How Much Data Is Good For Forecasting?
Data for forecasting
When a demand planner thinks about Forecasting, the first thing that comes to mind is data. It is a common question by the planners about ‘how much data is required for forecasting’. In this article, we are going to discuss the amount of data required for reliable Forecasting. First, let us burst the bubble here, there is no golden rule for the amount of data required for Forecasting. It mostly depends on the type of product and noise in the data.
Product as a data driver
Let us discuss what do we mean by type of product. Type of product could mean the broad category or industry in which the product falls. If the product is a fashion product or other technology product like a smartphone, laptop, television, etc., then the frequency of revisions is quite high because of the competition, continuous R&D and changing consumer fashion & lifestyle needs.

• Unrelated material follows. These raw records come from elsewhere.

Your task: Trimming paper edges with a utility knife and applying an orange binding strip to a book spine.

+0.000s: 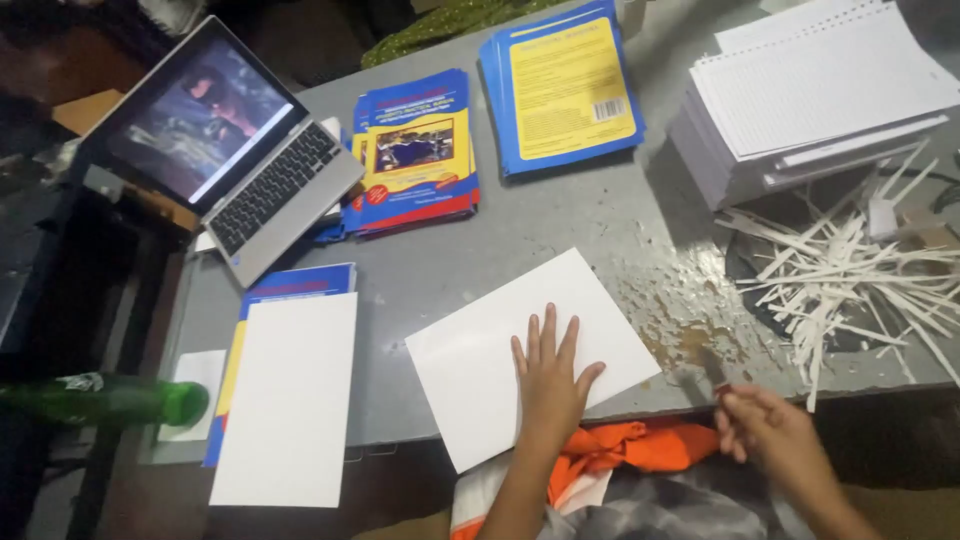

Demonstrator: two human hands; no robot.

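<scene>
Left hand (pixel 548 375) lies flat, fingers spread, on white sheet (pixel 525 350); right hand (pixel 765 428) seemingly grips a blade (pixel 712 368).

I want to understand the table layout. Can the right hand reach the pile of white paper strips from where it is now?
Probably yes. The right hand holds a small blade at the table's near edge, and the paper strips lie just beyond it with nothing between.

White sheet (pixel 500 350) lies flat, skewed, perhaps overhanging the table edge.
</scene>
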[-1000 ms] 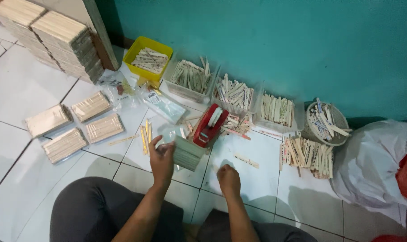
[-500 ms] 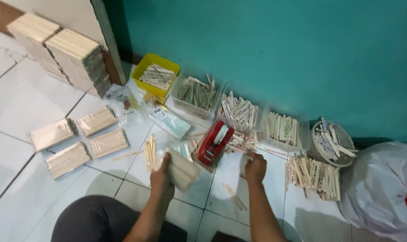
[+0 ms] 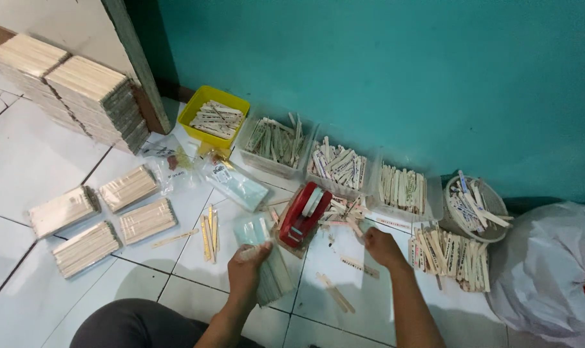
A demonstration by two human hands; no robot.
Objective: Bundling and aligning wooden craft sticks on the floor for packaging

This means that the sales pattern of this product would change quickly and thus it is not a good idea to take longer historical data during time series forecasting. If you take longer historical data then you would unnecessarily incorporate the sales behavior which is not truly a representative of the current situation. It would further make it a tedious job for the planner to correct the forecast by emphasizing more on the recent trend. For the majority of such products, it is a good idea to use models, which gives more emphasis on recent history rather than the distant past.
There are statistical models like exponential smoothing which can easily do this.Now let’s talk about those products which have stable sales behavior and don’t undergo a change frequently. It could be in case of product where the life cycle of the product is long and thus you don’t see much change in the sales behavior for example machinery product, tools, automotive, or core apparel products, etc.
In the case of these products, it is good to use longer data three years or more where the demand planner can easily see a stable demand behavior. Statistical models like ARIMA work well in case of these products as the noise is less and there is a stable seasonal sales behavior.
Demand as a data driver
If the product being forecasted is expected to show seasonal demand behavior then we must use at least 2 years of data history for the forecast to be reliable using methods like exponential smoothing. This has a very logical explanation and yet most organizations miss the point and expect the good forecast to be computed with much lesser history.
For your planning system to determine the seasonality of the demand it must have two data points for each season. For instance, the system does not understand what Christmas season is but, when it sees the pattern of sales going up every 12 months at the same time for two cycles, it detects seasonality in the monthly data and incorporates the same in the model.
If it has only one Christmas as a data point then it shall not be able to confirm this seasonality. Hence, it is recommended that to the extent possible one should have at least 2 years of data history for the purpose of good forecasts.
New products and locations
For the new product introductions, the initial sale could be very high due to launch promotion and after a few months, the sales become normal. It could be also in case of new store launch where the store may offer launch promotion. In such cases, it is important to discard the starting few months/days, which are not a true representation of the product or location demand. In such cases, new product forecasting methods like analogy is usually helpful.If the analogy method is not used, then the sound knowledge of the business becomes extremely important for the forecast.
A short available history may not be sufficient for your system’s expert selection to pick the right model for the product. However, you may choose the right model yourself by matching the business knowledge with the available models. For instance, if we know that the product is a seasonal one but there is not much historical data for the system to determine the same, we may manually select seasonal models like Winters. It is important to note that you should not use more than 7 years of history while using time series methods, as it would not improve your forecast. Earlier data can be discarded in these cases to get a much reliable forecast.